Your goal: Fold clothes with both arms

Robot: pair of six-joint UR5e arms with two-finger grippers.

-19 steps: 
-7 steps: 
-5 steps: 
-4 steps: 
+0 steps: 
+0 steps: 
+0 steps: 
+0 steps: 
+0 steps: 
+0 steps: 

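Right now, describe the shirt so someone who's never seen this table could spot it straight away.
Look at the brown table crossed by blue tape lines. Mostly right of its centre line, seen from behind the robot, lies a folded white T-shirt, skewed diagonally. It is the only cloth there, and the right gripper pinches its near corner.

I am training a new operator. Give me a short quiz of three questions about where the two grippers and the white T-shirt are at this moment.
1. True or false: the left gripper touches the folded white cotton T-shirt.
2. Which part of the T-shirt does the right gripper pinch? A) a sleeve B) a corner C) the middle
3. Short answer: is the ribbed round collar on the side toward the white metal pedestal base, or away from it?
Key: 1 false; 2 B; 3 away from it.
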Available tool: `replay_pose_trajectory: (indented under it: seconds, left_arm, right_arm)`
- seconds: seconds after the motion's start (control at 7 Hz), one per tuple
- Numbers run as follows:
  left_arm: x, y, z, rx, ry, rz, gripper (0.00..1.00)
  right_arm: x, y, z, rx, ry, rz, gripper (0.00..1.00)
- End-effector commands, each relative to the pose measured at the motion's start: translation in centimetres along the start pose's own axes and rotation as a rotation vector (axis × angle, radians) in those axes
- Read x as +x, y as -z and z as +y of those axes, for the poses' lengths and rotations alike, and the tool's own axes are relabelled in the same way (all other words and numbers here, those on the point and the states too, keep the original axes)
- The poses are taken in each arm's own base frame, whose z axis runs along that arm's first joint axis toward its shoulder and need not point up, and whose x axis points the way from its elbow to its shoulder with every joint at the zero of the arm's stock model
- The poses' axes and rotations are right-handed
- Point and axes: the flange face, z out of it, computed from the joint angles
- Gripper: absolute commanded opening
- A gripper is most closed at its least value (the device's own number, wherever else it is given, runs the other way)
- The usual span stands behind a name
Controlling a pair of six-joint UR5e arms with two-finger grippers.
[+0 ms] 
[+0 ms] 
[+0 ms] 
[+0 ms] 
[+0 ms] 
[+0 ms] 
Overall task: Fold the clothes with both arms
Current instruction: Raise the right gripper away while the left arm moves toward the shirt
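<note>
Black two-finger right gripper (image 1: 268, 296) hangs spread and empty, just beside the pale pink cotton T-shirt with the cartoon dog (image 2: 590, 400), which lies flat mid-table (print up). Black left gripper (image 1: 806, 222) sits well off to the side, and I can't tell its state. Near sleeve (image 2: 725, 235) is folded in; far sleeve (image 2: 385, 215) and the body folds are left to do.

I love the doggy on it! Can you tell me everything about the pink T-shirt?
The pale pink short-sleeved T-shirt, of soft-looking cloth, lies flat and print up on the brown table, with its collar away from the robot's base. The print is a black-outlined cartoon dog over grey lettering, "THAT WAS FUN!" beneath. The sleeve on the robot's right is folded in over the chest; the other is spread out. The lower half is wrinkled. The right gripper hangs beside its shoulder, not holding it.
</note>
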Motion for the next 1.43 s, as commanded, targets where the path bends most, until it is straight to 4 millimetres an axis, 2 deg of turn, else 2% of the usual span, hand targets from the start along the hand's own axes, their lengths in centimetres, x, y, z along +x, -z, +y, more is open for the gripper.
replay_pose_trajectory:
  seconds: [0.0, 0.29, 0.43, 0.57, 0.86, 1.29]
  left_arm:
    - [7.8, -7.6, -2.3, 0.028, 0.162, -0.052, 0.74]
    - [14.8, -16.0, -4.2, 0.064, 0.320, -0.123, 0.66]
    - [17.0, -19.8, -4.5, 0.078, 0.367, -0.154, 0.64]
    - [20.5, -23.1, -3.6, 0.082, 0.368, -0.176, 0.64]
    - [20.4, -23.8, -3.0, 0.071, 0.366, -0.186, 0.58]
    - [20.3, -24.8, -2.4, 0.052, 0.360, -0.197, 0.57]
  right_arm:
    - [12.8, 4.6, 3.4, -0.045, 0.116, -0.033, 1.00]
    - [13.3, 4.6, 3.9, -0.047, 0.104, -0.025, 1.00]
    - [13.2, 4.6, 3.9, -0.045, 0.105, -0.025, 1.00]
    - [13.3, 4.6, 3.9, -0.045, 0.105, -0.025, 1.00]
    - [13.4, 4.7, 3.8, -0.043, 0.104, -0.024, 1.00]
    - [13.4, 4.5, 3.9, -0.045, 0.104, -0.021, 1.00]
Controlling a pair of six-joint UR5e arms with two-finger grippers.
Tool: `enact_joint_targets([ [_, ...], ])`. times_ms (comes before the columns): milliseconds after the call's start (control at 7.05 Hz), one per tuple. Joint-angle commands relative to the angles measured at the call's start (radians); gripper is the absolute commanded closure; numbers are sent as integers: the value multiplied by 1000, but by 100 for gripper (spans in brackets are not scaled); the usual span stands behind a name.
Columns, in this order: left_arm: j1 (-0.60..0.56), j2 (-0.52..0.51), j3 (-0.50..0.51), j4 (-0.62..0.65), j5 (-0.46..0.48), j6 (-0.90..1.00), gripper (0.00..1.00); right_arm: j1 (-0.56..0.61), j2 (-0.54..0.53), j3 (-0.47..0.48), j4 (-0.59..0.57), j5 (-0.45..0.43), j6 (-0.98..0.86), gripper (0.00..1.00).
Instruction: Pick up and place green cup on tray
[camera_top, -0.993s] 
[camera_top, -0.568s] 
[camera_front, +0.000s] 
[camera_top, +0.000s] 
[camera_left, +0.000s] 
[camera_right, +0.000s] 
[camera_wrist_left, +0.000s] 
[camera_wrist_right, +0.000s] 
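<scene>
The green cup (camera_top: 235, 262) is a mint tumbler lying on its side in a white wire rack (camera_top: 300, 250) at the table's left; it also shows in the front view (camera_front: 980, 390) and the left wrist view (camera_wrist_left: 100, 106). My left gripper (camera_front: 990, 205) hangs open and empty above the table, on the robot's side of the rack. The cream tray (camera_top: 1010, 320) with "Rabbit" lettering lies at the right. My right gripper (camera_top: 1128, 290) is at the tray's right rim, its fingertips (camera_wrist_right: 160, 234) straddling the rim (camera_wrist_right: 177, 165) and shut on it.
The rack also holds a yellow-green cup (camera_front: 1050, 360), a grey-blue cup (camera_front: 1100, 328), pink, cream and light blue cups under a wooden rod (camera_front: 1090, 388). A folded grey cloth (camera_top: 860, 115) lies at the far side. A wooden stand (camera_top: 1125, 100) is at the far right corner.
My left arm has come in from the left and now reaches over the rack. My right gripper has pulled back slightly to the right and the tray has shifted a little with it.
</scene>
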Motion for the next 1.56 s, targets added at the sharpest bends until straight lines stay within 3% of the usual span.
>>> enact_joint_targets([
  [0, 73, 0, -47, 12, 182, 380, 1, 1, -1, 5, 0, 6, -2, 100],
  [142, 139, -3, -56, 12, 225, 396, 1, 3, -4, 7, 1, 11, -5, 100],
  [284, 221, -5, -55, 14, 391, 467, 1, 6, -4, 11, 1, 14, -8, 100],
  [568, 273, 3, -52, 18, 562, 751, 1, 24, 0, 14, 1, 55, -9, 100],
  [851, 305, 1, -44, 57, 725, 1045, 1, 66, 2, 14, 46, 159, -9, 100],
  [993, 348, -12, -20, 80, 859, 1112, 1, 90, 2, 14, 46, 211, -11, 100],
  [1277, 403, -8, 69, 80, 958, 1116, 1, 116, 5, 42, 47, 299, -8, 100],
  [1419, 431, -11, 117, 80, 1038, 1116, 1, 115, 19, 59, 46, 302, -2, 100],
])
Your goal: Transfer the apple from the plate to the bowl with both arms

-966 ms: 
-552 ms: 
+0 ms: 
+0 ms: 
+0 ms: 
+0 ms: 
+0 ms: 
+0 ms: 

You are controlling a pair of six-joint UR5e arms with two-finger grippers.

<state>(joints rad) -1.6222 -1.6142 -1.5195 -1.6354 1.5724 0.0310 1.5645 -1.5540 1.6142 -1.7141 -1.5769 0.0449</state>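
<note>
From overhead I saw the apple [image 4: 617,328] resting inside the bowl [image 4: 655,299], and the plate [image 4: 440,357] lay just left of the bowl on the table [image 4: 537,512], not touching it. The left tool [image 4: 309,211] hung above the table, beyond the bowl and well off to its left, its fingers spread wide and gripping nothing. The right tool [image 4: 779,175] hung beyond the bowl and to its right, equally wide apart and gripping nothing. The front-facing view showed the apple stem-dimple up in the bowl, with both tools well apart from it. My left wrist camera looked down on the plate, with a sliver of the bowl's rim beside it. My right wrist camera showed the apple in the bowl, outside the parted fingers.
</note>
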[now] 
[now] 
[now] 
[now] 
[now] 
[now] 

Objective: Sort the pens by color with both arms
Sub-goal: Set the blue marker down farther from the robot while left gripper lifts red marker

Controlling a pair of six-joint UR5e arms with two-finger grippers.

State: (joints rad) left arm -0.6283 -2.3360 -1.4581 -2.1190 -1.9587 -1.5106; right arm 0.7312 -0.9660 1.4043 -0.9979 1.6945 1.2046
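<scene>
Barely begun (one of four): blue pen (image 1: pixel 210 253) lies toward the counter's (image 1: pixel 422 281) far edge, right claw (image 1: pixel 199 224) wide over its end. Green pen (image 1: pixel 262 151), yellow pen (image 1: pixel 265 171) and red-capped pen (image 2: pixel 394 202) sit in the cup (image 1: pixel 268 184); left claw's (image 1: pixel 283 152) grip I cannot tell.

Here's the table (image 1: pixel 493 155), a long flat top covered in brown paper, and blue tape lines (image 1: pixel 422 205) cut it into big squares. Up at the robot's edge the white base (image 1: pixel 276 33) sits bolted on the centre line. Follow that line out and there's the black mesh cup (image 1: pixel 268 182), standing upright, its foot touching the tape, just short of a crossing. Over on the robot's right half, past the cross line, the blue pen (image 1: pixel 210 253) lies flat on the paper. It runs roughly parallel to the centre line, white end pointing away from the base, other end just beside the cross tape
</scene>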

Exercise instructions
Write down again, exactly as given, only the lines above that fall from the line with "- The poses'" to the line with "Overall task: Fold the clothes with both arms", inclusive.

Finished exercise
- The poses' axes and rotations are right-handed
- Point and axes: the flange face, z out of it, computed from the joint angles
- Gripper: absolute commanded opening
- A gripper is most closed at its least value (the device's own number, wherever else it is given, runs the other way)
- The usual span stands behind a name
Controlling a pair of six-joint UR5e arms with two-finger grippers.
[+0 ms] 
[+0 ms] 
[+0 ms] 
[+0 ms] 
[+0 ms] 
[+0 ms] 
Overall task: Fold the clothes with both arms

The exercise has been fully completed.